[Opening EXCERPTED RECORDS section]
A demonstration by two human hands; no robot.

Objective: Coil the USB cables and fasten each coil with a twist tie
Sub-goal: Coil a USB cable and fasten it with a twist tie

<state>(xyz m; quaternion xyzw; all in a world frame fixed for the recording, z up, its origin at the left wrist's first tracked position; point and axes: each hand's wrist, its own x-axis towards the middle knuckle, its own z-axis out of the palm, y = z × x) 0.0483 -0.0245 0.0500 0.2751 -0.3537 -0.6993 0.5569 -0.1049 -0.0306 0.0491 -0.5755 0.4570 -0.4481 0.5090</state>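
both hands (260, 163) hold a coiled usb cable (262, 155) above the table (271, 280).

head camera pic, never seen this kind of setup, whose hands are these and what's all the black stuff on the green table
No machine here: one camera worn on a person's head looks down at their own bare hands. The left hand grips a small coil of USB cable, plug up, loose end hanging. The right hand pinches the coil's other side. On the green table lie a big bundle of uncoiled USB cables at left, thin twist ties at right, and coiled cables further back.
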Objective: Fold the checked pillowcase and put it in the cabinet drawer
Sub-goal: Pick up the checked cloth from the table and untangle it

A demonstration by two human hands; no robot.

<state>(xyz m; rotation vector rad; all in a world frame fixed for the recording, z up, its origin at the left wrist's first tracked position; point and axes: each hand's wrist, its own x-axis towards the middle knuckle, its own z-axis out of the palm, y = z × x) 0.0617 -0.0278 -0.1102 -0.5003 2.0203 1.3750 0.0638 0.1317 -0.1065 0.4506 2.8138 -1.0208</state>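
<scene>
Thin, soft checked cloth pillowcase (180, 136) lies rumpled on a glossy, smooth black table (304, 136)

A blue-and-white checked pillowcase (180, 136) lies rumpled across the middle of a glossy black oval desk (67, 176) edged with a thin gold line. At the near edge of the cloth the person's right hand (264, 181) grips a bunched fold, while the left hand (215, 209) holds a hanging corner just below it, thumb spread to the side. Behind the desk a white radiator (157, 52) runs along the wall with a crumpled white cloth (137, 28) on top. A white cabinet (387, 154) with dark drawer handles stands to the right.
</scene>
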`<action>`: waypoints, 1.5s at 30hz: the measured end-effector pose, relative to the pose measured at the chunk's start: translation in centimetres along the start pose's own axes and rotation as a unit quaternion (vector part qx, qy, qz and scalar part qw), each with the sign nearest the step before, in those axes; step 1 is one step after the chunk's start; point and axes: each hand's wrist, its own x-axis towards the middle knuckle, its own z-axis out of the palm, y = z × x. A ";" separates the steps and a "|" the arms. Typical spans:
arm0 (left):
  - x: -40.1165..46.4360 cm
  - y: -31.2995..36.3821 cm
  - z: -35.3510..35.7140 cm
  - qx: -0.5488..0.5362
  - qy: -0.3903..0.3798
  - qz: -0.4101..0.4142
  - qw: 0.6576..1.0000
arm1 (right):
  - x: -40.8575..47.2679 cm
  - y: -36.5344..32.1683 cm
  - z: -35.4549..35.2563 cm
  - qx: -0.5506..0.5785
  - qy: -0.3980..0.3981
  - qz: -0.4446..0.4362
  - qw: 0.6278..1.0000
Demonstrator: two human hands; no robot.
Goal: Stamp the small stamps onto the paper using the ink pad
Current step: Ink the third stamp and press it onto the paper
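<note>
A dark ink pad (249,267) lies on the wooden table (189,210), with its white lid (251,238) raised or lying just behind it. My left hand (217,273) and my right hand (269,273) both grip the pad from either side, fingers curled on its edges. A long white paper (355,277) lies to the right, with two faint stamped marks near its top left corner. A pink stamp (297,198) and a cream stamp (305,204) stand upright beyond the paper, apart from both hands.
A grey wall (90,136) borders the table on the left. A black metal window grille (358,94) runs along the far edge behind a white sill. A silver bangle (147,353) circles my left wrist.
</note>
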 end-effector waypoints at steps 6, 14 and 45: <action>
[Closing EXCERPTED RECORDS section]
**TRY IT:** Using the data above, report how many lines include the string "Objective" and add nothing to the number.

**TASK RESPONSE:** 2